Он скидывает смокинг, прежде чем подойти к кровати, где сижу я и трясусь.
— Прости, что меня не было так долго. — Он садится, и кровать прогибается. Под его весом матрас опускается, отчего я соскальзываю ближе к нему. Тепло его кожи перекидывает мостик между нашими телами, напоминая, насколько я холодна. — Я был в разъездах.
Пытаюсь улыбнуться, но на губах тяжелые гири. Не могу перестать думать о криках, проглоченных словах. Весь тот шум, что извергался изо рта Синь.
— Что случилось, Мей Юи? — Он произносит мое имя не так, как оно должно звучать. Мне потребовалось несколько недель, чтобы понять его странный акцент.
Темные глаза посла упираются в меня. Обеспокоенность на его лице совершенно искренняя, просвечивающаяся сквозь морщинки. Своими круглыми щеками и такой же челюстью он немного напоминает мне панду.
Его рука ложится на мою. Даже такое прикосновение обжигает.
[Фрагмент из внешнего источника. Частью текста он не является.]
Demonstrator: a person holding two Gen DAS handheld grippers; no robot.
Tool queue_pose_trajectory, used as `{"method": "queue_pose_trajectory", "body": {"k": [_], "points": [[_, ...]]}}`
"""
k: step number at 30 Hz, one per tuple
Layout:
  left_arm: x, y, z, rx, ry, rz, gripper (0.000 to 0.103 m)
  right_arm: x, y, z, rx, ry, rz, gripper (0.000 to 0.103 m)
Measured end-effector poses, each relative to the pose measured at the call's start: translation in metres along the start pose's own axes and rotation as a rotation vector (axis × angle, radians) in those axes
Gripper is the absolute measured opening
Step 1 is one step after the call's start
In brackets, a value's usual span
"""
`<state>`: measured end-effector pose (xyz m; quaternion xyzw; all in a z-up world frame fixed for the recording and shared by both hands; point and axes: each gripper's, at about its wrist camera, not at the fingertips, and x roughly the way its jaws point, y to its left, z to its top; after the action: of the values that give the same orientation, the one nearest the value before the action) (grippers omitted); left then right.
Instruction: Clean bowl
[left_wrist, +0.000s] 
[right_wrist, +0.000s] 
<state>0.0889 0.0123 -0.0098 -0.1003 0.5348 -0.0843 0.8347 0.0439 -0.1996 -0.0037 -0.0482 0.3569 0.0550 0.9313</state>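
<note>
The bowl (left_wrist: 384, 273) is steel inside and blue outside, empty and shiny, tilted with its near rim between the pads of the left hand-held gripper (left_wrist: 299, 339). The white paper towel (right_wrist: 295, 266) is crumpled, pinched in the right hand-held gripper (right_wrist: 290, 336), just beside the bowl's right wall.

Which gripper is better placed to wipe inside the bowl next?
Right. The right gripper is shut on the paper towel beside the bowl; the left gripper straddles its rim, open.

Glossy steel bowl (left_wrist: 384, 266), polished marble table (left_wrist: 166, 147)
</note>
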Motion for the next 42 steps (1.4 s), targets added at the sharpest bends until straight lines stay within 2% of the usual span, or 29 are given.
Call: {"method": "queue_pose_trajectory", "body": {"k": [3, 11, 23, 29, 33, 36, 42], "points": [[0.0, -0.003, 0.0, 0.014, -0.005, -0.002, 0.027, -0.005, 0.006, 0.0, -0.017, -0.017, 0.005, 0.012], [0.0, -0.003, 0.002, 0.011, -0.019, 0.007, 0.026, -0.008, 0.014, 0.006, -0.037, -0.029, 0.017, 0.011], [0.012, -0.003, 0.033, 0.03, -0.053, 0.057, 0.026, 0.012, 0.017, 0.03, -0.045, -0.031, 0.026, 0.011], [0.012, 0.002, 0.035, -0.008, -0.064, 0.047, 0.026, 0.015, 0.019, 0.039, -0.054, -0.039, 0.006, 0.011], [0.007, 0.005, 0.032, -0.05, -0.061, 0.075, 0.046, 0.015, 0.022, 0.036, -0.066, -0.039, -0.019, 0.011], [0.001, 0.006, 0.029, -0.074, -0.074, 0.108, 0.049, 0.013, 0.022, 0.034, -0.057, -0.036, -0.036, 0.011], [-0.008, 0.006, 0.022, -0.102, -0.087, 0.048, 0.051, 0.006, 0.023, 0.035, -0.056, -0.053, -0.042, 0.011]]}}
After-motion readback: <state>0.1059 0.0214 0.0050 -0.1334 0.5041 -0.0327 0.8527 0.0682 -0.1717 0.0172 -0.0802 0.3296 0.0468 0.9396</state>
— Ты можешь мне рассказать.
То, что произошло в салоне, взрывает меня изнутри. Слова прорываются наружу.
— Одна из девочек... она попыталась сбежать. Хозяин ее наказал.
— Это тебя расстроило?
Я киваю. Вопрос кажется глупым, но его же здесь не было. Он не слышал криков Синь. Он не вытирал ее кровь.
— Тебе не стоит переживать. Ты хорошая девочка. Примерная. У Лонгвея нет причин наказывать тебя.
Он двигается ближе, наши бедра соприкасаются.
— Я скучал по тебе, — говорит он.
— Я тоже по тебе скучала, — отвечаю я, потому что знаю, он хочет это услышать. По чему я действительно скучала, так это по ярким и ароматным цветам.
Посол наклоняется ко мне. Так близко, что я чувствую запах его дыхания. От него пахнет кунжутом, имбирем и медом. В животе урчит, но он, похоже, этого не слышит. Он слишком увлечен тем, что ласкает меня, продевает пальцы мне в волосы и прижимает меня к своей груди и лицу.